Directions for this task => Those lines of the data that hold the word "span" are to be copied out.

Raw data =>
============================================================
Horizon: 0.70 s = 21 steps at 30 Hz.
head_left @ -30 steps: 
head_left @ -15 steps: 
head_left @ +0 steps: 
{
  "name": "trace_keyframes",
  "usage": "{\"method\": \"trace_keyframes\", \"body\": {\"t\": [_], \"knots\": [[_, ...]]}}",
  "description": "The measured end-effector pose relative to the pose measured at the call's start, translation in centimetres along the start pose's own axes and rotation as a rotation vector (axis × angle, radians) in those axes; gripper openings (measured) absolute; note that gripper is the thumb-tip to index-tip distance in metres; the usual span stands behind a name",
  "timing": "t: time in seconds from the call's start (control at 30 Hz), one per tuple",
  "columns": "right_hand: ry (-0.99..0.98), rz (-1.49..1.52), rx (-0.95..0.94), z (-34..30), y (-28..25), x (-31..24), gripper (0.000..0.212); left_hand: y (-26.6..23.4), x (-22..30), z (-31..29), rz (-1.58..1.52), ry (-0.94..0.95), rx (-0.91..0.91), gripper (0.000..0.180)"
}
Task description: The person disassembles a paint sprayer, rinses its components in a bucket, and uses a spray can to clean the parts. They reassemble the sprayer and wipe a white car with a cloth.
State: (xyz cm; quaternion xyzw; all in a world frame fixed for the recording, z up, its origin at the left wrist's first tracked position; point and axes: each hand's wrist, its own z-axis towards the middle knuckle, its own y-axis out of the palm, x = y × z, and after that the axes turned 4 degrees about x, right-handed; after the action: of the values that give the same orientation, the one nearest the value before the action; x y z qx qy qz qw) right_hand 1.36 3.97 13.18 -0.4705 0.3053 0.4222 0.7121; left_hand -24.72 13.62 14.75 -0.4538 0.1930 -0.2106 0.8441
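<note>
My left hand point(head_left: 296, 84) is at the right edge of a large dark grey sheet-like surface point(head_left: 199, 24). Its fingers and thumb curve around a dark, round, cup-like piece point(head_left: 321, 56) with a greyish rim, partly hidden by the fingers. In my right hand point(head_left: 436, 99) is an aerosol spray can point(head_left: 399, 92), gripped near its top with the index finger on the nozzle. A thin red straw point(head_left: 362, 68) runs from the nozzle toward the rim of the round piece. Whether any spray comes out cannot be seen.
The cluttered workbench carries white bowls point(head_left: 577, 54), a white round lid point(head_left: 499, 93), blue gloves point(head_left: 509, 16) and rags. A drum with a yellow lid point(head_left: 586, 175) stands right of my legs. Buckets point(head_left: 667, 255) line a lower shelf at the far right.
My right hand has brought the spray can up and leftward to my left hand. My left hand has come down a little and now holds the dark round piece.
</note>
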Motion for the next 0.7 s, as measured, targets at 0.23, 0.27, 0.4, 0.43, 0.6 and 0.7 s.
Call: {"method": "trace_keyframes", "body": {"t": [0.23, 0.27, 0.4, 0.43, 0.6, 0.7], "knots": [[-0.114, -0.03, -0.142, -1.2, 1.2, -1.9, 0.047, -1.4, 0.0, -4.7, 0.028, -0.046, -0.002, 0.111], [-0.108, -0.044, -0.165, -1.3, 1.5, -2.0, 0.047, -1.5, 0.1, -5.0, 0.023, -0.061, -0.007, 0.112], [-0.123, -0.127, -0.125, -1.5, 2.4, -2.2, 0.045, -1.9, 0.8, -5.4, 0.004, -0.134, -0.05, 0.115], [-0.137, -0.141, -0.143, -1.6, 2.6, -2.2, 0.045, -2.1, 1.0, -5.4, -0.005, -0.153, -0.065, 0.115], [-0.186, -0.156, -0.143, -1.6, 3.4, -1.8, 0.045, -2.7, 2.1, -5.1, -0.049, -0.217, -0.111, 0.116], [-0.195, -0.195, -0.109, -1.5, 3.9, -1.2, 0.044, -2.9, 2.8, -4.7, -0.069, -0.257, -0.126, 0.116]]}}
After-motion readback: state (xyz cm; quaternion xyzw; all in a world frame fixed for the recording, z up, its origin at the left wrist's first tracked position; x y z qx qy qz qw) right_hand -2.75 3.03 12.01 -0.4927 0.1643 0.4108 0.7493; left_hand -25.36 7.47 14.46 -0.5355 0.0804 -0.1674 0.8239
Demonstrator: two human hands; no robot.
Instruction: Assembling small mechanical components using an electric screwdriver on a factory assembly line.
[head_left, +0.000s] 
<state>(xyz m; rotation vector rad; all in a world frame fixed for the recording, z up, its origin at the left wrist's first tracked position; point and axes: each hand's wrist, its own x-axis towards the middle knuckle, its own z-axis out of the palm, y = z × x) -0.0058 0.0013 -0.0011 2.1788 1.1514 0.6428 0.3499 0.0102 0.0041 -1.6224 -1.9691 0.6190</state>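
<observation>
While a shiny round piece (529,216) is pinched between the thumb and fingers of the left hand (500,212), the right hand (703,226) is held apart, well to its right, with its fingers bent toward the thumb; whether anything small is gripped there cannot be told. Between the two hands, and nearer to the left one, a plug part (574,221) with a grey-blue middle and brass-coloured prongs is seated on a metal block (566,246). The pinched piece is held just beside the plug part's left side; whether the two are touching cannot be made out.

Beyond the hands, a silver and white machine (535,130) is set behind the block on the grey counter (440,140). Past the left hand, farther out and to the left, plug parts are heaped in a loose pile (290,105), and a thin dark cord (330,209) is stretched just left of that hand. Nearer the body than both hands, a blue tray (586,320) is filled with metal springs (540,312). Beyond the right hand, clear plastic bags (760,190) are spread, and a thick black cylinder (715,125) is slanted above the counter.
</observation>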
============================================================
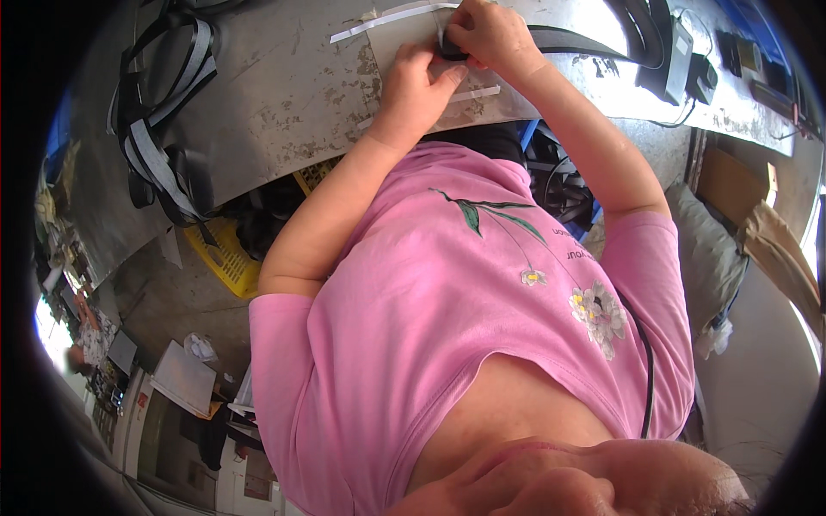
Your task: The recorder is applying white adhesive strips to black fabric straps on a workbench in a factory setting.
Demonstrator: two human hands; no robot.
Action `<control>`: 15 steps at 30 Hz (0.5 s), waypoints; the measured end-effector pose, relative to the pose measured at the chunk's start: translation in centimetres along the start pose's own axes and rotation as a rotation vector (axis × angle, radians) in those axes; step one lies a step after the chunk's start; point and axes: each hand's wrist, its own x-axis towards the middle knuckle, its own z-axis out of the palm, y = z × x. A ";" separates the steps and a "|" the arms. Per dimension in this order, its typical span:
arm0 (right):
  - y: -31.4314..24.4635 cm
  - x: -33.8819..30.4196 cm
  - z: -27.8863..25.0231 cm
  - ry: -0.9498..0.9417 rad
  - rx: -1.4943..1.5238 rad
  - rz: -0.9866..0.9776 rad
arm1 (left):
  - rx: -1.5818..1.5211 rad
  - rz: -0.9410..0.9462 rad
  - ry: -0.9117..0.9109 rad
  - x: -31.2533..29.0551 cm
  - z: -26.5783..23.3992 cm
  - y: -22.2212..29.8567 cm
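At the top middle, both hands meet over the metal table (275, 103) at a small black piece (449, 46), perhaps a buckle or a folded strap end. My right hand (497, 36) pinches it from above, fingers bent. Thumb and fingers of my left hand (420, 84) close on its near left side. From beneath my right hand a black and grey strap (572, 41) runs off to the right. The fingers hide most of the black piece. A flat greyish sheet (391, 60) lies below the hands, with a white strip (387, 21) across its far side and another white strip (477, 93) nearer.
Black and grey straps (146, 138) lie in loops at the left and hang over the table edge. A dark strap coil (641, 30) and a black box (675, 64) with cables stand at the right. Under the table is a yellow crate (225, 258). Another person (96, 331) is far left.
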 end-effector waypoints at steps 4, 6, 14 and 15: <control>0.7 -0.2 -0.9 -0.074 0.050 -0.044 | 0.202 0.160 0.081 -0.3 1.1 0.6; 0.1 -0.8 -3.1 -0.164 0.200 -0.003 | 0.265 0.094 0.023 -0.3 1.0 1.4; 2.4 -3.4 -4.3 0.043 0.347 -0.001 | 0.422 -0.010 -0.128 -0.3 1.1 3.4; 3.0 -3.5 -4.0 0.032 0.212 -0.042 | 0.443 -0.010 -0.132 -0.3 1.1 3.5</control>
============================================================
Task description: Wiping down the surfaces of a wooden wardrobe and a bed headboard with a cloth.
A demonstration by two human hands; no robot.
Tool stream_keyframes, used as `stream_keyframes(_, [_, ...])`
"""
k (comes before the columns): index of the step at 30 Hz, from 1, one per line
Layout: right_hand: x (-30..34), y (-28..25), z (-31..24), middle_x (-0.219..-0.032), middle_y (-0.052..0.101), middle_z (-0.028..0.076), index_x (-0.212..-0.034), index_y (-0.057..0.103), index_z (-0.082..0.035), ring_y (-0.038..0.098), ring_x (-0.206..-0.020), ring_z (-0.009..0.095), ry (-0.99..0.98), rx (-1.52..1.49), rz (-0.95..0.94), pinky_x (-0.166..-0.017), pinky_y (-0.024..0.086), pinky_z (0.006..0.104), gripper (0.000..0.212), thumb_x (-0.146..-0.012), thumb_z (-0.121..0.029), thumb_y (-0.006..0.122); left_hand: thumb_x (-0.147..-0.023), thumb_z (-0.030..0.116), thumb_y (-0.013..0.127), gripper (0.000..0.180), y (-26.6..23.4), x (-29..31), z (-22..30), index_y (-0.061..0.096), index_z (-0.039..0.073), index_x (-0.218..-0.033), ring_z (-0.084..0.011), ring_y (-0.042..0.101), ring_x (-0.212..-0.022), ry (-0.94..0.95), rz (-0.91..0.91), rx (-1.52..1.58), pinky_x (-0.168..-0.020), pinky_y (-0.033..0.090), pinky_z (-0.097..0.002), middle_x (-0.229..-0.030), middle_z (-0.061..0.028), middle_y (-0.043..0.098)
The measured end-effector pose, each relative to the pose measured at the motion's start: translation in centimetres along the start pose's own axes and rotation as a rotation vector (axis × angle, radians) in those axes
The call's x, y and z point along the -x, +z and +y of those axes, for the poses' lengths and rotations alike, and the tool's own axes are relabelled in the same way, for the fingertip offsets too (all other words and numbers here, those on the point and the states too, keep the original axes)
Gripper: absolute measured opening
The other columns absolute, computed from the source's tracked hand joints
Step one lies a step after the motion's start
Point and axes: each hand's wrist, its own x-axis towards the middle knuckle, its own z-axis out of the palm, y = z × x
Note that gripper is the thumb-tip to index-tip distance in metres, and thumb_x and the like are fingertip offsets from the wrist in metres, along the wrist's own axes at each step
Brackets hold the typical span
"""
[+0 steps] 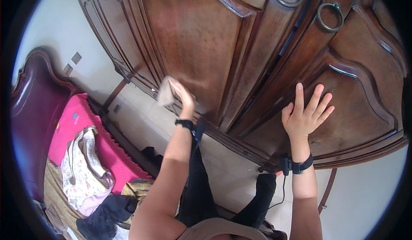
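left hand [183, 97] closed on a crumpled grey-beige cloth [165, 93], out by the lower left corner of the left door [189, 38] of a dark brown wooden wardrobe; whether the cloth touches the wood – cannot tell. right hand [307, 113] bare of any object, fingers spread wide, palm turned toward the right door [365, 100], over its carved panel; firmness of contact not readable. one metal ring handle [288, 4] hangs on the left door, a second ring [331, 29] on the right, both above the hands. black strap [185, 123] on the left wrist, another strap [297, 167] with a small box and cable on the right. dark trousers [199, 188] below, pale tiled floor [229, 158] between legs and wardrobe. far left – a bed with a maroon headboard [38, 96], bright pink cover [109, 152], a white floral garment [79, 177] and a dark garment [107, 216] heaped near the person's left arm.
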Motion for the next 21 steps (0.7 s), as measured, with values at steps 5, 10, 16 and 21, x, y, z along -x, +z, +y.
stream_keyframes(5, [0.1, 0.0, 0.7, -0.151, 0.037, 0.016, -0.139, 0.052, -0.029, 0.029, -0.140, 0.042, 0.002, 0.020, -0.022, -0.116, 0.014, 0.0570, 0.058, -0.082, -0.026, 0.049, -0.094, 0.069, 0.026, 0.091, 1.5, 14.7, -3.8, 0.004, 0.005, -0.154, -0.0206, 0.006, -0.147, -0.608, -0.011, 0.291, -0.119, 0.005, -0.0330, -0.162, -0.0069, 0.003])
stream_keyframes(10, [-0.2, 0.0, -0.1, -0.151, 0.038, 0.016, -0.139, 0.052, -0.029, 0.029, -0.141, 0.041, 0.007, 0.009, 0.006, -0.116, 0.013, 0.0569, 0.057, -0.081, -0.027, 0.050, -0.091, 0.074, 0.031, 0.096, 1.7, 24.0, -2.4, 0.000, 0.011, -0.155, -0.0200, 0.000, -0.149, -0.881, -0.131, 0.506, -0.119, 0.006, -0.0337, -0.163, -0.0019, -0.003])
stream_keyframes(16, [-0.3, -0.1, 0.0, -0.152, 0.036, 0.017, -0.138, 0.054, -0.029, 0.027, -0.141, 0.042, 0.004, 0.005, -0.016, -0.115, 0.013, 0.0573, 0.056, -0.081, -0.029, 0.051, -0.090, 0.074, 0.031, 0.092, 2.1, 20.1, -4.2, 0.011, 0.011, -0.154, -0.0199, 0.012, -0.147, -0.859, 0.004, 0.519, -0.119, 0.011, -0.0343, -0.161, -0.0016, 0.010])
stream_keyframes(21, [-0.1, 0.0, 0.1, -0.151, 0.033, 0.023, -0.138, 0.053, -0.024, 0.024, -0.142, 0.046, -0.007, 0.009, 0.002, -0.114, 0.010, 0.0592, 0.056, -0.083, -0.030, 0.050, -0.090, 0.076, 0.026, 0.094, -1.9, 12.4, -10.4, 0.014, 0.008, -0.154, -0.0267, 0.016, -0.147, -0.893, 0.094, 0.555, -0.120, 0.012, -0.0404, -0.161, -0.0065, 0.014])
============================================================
Answer for the task =>
  "description": "The measured end-effector pose relative to the pose measured at the call's start, translation in centimetres along the start pose's own axes and rotation as a rotation vector (axis × angle, radians) in those axes; gripper openings (measured) absolute; note that gripper is the thumb-tip to index-tip distance in metres; the usual span stands behind a name",
Action `<control>`: 15 steps at 30 Hz (0.5 s), waypoints; the measured end-effector pose, relative to the pose measured at the chunk's start: translation in centimetres along the start pose's own axes and rotation as a rotation vector (axis × angle, radians) in those axes; step one lies a step after the chunk's start; point and axes: each hand's wrist, its own x-axis towards the middle knuckle, its own z-axis out of the palm, y = z × x. A ";" separates the steps and a "|" the arms. Per dimension in this order, its typical span:
Brackets hold the typical span

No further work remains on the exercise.